WHAT IS BEING ASKED:
From the line with "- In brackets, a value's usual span" to the line with "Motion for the", retype every line exactly, including those two, and leave out the rest of the data below.

%%

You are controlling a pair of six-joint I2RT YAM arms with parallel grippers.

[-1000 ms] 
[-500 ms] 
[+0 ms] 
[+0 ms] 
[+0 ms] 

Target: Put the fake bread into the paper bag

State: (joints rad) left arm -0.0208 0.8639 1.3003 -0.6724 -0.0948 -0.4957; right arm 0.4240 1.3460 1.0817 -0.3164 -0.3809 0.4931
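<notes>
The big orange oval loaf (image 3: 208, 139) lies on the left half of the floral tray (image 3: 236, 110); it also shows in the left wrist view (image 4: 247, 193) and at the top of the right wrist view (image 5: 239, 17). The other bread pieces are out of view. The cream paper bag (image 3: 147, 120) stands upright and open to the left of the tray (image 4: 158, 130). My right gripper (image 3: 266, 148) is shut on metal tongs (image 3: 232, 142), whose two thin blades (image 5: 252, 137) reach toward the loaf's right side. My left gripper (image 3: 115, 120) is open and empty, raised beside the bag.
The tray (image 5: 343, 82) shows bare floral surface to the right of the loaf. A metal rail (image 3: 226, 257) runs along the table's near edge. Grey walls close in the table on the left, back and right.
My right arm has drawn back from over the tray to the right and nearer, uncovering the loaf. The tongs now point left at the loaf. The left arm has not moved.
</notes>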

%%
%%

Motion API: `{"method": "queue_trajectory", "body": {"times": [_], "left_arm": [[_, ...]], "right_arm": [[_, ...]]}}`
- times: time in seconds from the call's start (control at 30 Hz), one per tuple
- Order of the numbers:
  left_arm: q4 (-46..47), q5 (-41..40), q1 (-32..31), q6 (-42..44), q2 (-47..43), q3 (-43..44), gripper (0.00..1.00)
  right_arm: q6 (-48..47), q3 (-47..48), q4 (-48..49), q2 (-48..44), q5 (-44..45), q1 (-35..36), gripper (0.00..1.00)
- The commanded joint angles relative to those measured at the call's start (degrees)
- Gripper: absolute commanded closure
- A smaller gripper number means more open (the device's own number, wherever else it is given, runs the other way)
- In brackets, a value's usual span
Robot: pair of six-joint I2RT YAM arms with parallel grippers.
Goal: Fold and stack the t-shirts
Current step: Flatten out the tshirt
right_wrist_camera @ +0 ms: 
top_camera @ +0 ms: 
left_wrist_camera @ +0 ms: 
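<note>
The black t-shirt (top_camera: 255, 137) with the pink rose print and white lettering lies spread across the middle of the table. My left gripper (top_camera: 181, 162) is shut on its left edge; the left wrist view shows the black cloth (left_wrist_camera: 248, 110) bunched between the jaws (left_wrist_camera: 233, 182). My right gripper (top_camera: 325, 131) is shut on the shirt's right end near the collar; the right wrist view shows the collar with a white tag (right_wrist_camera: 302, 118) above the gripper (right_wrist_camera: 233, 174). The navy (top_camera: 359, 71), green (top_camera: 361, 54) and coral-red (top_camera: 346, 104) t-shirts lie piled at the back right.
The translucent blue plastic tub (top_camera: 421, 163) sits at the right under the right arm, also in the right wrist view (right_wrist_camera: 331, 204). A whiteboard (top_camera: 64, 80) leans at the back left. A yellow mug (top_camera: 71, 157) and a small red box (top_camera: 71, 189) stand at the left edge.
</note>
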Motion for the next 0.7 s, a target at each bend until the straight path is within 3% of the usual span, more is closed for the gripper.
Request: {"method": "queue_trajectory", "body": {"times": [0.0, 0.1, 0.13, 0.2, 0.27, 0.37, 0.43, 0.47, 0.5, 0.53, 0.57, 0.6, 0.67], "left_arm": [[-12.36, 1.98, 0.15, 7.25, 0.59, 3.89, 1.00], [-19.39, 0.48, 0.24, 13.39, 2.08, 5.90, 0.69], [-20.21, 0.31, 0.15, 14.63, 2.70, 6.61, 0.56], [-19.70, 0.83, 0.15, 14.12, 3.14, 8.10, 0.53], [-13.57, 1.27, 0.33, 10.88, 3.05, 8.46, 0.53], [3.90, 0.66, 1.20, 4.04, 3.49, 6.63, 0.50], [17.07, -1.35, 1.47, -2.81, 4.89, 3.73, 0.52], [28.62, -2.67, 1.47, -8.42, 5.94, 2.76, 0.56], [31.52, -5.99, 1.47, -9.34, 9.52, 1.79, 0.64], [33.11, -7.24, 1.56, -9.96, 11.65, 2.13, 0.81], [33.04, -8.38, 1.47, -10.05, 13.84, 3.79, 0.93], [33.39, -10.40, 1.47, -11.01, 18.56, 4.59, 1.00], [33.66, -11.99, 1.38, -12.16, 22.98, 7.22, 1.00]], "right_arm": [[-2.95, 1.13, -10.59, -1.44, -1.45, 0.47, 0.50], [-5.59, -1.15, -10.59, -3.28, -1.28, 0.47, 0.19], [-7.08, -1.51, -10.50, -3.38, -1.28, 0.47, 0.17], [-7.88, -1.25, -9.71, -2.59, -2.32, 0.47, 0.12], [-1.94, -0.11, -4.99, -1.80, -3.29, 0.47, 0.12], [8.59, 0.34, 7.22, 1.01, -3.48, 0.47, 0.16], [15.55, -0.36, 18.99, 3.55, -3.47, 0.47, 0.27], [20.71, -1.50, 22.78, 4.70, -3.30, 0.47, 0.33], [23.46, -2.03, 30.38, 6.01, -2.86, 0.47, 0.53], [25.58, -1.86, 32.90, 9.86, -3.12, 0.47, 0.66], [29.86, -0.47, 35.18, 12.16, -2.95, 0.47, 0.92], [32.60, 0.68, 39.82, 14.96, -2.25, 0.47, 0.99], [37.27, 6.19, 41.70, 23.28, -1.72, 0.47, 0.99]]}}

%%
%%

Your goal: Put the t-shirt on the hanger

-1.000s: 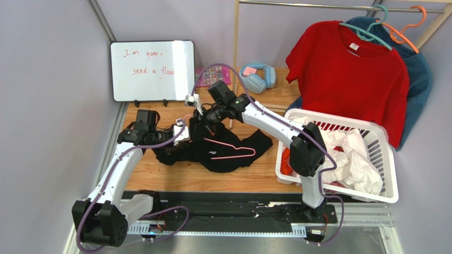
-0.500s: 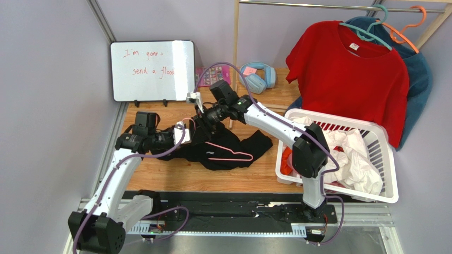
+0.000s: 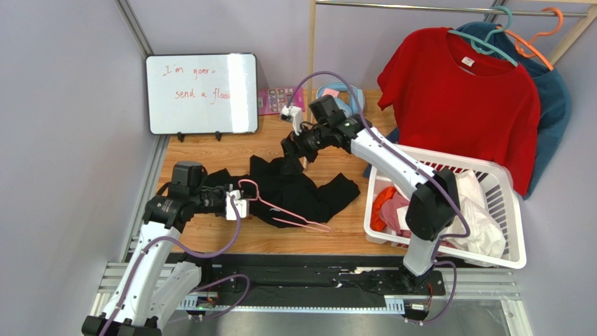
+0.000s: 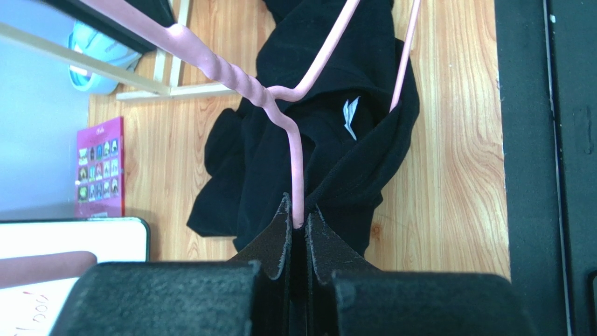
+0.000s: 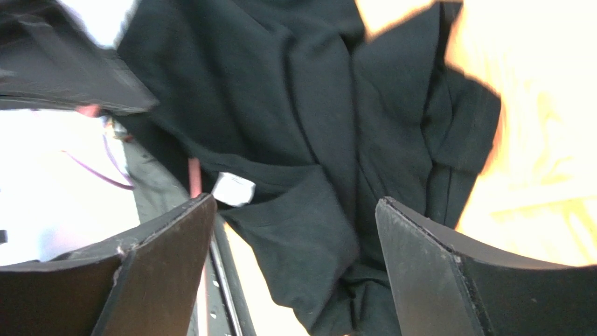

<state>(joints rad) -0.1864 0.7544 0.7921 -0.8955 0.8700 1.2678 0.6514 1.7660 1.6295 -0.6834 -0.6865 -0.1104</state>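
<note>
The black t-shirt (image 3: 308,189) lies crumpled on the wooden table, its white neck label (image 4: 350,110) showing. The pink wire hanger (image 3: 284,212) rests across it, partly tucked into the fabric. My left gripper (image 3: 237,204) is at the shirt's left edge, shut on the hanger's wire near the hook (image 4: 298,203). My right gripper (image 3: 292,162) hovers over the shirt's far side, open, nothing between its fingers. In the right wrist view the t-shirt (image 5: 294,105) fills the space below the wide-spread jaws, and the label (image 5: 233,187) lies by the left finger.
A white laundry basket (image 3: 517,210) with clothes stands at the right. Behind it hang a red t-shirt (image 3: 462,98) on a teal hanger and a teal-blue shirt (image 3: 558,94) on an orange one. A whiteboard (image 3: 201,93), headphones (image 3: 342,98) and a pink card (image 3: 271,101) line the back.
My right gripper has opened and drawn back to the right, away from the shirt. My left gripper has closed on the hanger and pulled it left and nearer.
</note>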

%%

RESPONSE BELOW:
- In brackets, a value's usual span
Robot: pair of six-joint I2RT YAM arms with parallel grippers.
Goal: Fold and stack the t-shirts
Current step: Flatten out the tshirt
right_wrist_camera @ +0 ms: 
top_camera @ +0 ms: 
left_wrist_camera @ +0 ms: 
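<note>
The black t-shirt (top_camera: 255, 137) with the pink rose print and white lettering lies spread across the middle of the table. My left gripper (top_camera: 181, 162) is shut on its left edge; the left wrist view shows the black cloth (left_wrist_camera: 248, 110) bunched between the jaws (left_wrist_camera: 233, 182). My right gripper (top_camera: 325, 131) is shut on the shirt's right end near the collar; the right wrist view shows the collar with a white tag (right_wrist_camera: 302, 118) above the gripper (right_wrist_camera: 233, 174). The navy (top_camera: 359, 71), green (top_camera: 361, 54) and coral-red (top_camera: 346, 104) t-shirts lie piled at the back right.
The translucent blue plastic tub (top_camera: 421, 163) sits at the right under the right arm, also in the right wrist view (right_wrist_camera: 331, 204). A whiteboard (top_camera: 64, 80) leans at the back left. A yellow mug (top_camera: 71, 157) and a small red box (top_camera: 71, 189) stand at the left edge.
</note>
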Motion for the next 0.7 s, a target at each bend until the straight path is within 3% of the usual span, more is closed for the gripper.

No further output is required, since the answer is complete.